Mon père avait appelé de l'aide, personne ne comprenait ce qui s'était exactement passé. Et moi encore moins lorsque je vis le corps inanimé et raide de ma mère allongé sur le lit.

Puis plus rien. Je ne me souviens plus de rien après ça. Apparemment je me suis évanouie, je ne sais pas, c'est ce que les gens disent. Mais moi je pense que mon cerveau a juste lui-même compris que c'était peut-être mieux pour moi de m'en aller au même moment, alors il s'est éteint. Dommage qu'ils avaient pu me réanimer.

Empoisonnement.

Ils ont accusé mon père, soit disant avoir plusieurs preuves accablantes contre lui. Ils l'ont enfermé.
On attend tous le procès — qui n'est même pas encore prêt de se tenir.

Mon frère et moi avons été placés sous la garde de ma Tante Aude, la mère de Rachel.

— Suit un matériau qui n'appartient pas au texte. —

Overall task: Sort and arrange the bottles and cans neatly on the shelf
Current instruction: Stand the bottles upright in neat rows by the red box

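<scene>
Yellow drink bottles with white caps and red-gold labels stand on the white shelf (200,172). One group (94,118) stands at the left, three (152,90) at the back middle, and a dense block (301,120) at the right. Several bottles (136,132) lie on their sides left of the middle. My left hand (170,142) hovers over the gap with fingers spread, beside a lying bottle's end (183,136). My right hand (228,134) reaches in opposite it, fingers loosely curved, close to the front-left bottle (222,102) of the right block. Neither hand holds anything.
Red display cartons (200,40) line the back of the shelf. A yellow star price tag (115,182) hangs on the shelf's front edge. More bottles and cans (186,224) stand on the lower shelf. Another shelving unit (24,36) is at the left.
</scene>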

Je faisais la fille forte, qui pouvait tout encaisser et continuer à vivre quand-même. Je faisais semblant de pouvoir m'accrocher. Mais à quoi? Et puis un jour j'ai craqué. J'ai essayé de me faire écraser par une voiture à la sortie des classes. Lorsqu'ils ont voulu me faire passer pour une dingue, j'ai juré que je ne l'avais pas fait exprès et je les ai convaincu. Moins de deux mois plus tard, ma tante m'a surprise entrain de me couper avec une lame de rasoir dans la salle de bain. C'est là qu'elle m'a obligé à voir un psy pendant un an. Ma santé mentale commençait à aller mieux, puis j'ai fait une anorexie et j'ai failli en mourir. Ensuite on a déménagé, tata Aude a jugé que ce serait mieux pour nous tous de laisser nos fantômes dans cette ville et d'essayer de se reconstruire ailleurs.
OElle a sans doute eu raison, le fait de changer de ville m'a plus aidé que je ne l'aurais cru: j'ai arrêté d'aller chez le psy, je me suis fait de nouveaux amis qui ne savent rien de tout ça et je me suis juré de ne plus en reparler. Même si ça a pris beaucoup de temps, j'ai su m'adapter.

Mais aujourd'hui, je me rends compte que ce n'est pas en recouvrant une plaie qu'on la soigne. Au contraire, plus on l'étouffe et plus elle s'infecte... jusqu'à nous créer une gangrène.